You still have to look at the full schema to determine which fields are arrays, but I have found that this representation of the schema to be a much more convenient hook when first getting to know a dataset. The algorithm above is fairly Python-specific in that it makes crucial use of the yield from syntax, but it can be adapted relatively easily to Scala or Java using flatMap instead.

Higher order SQL functions

I will conclude this post by providing a few tips and examples for manipulating nested data. When in doubt it is possible to do most things using a combination of select, explode, groupBy, and structured aggregations like collect_list and collect_set. And Spark 2.3 added the nuclear option of pandas_udf which allows you to apply pandas transformations to grouped data. But groupBy and pandas_udf aggregations can be quite expensive, particularly for unevenly distributed data, because they tend to trigger shuffles. Fortunately, Spark 2.4 introduced some handy higher order column functions which do some basic manipulations with arrays and structs, and they are worth a look.

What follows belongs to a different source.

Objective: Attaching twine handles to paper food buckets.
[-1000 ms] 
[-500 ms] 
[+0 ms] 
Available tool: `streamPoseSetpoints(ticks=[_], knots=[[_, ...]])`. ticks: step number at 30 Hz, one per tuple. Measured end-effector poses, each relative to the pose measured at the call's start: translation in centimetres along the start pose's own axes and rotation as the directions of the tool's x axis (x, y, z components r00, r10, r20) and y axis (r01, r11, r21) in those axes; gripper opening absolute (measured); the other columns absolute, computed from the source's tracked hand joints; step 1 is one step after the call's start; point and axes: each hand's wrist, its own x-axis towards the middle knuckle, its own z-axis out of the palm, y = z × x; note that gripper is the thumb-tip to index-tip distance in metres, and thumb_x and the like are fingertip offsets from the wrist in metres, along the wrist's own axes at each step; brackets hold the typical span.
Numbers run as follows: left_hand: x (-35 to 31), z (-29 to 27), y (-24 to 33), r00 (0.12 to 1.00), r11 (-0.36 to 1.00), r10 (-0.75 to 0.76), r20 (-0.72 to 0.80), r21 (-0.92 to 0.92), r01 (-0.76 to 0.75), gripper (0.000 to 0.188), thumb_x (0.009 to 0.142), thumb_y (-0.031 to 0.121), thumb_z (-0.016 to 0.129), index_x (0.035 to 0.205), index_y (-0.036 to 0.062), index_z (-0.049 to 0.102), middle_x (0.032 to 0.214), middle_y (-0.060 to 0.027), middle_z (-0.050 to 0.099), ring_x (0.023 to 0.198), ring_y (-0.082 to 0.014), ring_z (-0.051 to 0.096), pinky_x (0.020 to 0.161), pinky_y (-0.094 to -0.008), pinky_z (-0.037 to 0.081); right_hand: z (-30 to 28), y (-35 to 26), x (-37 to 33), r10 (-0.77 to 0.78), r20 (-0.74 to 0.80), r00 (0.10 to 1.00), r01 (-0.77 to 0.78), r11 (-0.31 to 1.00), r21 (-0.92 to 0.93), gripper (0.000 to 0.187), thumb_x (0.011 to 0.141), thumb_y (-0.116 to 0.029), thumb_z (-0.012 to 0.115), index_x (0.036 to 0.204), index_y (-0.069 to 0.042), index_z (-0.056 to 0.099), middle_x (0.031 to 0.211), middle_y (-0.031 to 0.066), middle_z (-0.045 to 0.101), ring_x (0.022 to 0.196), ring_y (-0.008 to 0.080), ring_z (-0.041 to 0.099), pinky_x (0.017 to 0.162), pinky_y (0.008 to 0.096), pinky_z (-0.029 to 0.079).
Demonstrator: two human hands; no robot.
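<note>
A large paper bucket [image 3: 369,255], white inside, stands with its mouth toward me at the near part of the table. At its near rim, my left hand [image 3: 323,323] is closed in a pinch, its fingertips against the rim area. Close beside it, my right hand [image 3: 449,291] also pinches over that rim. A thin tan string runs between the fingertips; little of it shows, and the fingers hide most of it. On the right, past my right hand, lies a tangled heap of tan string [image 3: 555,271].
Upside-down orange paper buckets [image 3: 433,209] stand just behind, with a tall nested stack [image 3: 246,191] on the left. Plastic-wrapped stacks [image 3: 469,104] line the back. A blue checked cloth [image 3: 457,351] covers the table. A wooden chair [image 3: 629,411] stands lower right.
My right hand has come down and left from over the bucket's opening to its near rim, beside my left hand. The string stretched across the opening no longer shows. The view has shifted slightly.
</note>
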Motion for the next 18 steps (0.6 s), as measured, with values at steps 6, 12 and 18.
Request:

Suppose, for instance, we want to transform our example dataset so that the family.spouses column becomes a struct column whose keys come from the name column and whose values come from the alive column. This is exactly what the higher order function map_from_arrays is for:

df.select('name', map_from_arrays('family.spouses.name', 'family.spouses.alive')).show(truncate=False)
+------+----------------------------------------------------------+
|name  |map_from_arrays(family.spouses.name, family.spouses.alive)|
+------+----------------------------------------------------------+
|arya  |null                                                      |
|sansa |[tyrion -> true, ramsay -> false]                         |
|cersei|[robert -> false]                                         |
|jamie |null                                                      |
+------+----------------------------------------------------------+

Another example: suppose we want to construct a new column called all_family which contains the names of all available family members, including both spouses and children. For this we will use the array_union higher order function:

(
    df.select(
        'name',
        when(isnull('family.spouses.name'), array()).otherwise(col('family.spouses.name')).alias('spouse_name'),
        when(isnull('family.children'), array()).otherwise(col('family.children')).alias('child_name')
    )
    .select('name', array_union('spouse_name', 'child_name').alias('all_family'))
    .show(truncate=False)
)
+------+-----------------------------------+
|name  |all_family                         |
+------+-----------------------------------+
|arya  |[]                                 |
|sansa |[tyrion, ramsay]                   |
|cersei|[robert, joffrey, myrcella, tommen]|
|jamie |[joffrey, myrcella, tommen]        |
+------+-----------------------------------+

Note the use of the when and otherwise column functions in the initial selection to coerce null columns into empty arrays; these sorts of manipulations are quite common in the presence of messy nested data because Spark records missing JSON fields as nulls.

There are a variety of other higher order functions which can help manipulate standard data structures - the reader is invited to consult the pyspark.sql.functions documentation for more.